EXERCISE GOAL:
Please print exactly the lines below, from the start of the material up to and including the line with "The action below", but none of the pictures.

DATASET CONTENT:
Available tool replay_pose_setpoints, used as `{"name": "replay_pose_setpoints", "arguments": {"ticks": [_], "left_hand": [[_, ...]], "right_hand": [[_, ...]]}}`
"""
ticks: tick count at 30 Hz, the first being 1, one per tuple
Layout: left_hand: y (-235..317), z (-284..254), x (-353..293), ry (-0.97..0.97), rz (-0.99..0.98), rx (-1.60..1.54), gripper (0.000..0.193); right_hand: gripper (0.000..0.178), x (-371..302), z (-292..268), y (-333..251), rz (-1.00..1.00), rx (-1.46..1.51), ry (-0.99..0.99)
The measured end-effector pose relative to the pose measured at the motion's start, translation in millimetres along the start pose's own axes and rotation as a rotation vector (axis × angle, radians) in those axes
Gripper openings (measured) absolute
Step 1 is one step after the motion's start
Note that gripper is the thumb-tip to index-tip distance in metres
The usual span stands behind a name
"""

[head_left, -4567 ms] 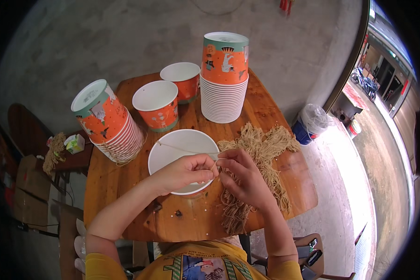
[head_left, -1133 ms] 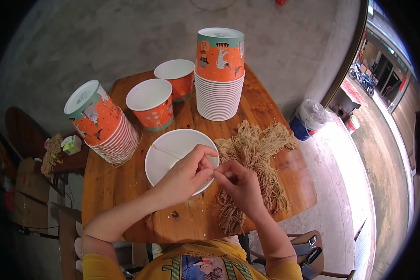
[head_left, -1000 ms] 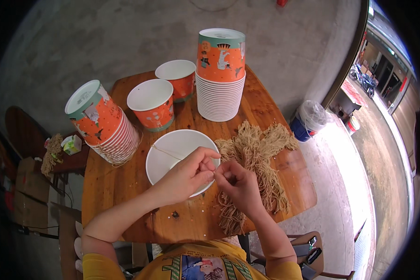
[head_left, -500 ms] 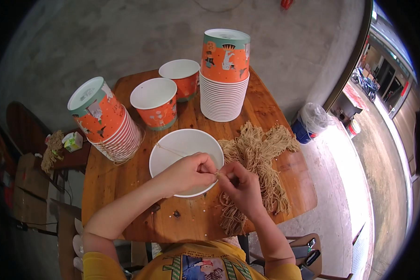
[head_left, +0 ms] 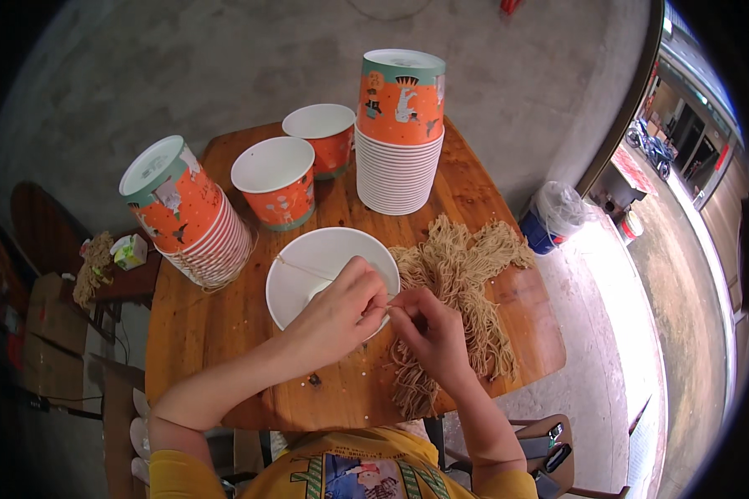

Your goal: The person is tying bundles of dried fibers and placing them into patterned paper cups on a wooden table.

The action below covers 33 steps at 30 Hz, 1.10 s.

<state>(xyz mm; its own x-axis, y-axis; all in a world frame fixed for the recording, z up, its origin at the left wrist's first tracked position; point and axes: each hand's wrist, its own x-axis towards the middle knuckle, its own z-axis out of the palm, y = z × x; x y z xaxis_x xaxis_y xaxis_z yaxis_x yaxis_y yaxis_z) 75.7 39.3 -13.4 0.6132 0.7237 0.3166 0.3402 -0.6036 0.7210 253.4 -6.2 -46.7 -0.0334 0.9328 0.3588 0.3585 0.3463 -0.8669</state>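
A white-lined paper bucket (head_left: 308, 270) stands in front of me, its mouth facing up. A thin tan string (head_left: 304, 268) runs from its left rim across the opening to my fingers. At the right rim, my left hand (head_left: 354, 303) is closed in a pinch on the string. Close beside it, thumb and finger of my right hand (head_left: 431, 333) pinch the same string; the exact spot between the fingertips is too small to make out. A heap of tan strings (head_left: 466, 283) lies just right of the bucket, partly behind my right hand.
An upside-down stack of orange buckets (head_left: 399, 133) rises at the back; another stack (head_left: 187, 212), with strings at its base, leans on the left. Two upright buckets (head_left: 275, 179) (head_left: 320, 133) stand between them on the wooden table (head_left: 225, 349). A blue pail (head_left: 545, 229) sits beyond the right edge.
My left hand has turned slightly, its knuckles rising over the bucket's opening. The right hand stays nearly in place, and both still pinch the string.
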Motion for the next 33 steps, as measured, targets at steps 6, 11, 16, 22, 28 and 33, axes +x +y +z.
{"name": "replay_pose_setpoints", "arguments": {"ticks": [6,11,16,22,28,33], "left_hand": [[-6,-14,4,-0.210,-0.498,-0.581,0.018],[-16,-14,9,-0.284,-0.543,-0.742,0.018],[-21,-10,9,-0.302,-0.514,-0.687,0.015],[-21,-10,7,-0.273,-0.499,-0.680,0.013],[-10,-11,2,-0.105,-0.250,-0.270,0.015],[-8,-7,-1,-0.059,-0.188,-0.286,0.012]], "right_hand": [[0.008,0,2,0,0.046,0.058,0.023],[0.006,-1,2,2,0.055,0.062,0.000],[0.007,-1,1,0,-0.021,-0.006,0.016],[0.009,-2,-2,6,-0.020,0.009,0.014],[0.009,0,-3,-3,0.012,-0.078,-0.025],[0.011,-2,1,2,-0.023,-0.082,0.034]]}}
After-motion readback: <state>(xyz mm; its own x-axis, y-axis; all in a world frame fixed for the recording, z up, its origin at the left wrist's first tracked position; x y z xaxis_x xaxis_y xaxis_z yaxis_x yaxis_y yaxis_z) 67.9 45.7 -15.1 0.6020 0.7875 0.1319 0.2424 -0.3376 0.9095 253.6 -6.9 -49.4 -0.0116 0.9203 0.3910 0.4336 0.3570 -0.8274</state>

ANSWER TO THIS PROBLEM:
Available tool replay_pose_setpoints, used as `{"name": "replay_pose_setpoints", "arguments": {"ticks": [_], "left_hand": [[_, ...]], "right_hand": [[_, ...]]}}`
"""
ticks: tick count at 30 Hz, the first being 1, one per tuple
Layout: left_hand: y (-235..317), z (-284..254), x (-353..293), ry (-0.97..0.97), rz (-0.99..0.98), rx (-1.60..1.54), gripper (0.000..0.193); right_hand: gripper (0.000..0.178), x (-371..302), z (-292..268), y (-333..251), rz (-1.00..1.00), rx (-1.46..1.51), ry (-0.99..0.99)
The measured end-effector pose relative to the pose measured at the motion's start, translation in millimetres along the start pose's own axes and rotation as a rotation vector (axis × angle, radians) in those axes
Gripper openings (measured) absolute
Step 1 is one step after the motion's start
Note that gripper is the thumb-tip to index-tip distance in metres
The usual span stands behind a name
"""

[head_left, -4567 ms] 
[head_left, -1133 ms] 
[head_left, -1000 ms] 
[head_left, -500 ms] 
[head_left, +0 ms] 

Your goal: The person is tying bundles of dried fibers and placing them into patterned paper cups on a wooden table.

The action below covers 33 steps at 30 Hz, 1.10 s.

The answer stands, and there is nothing more to add.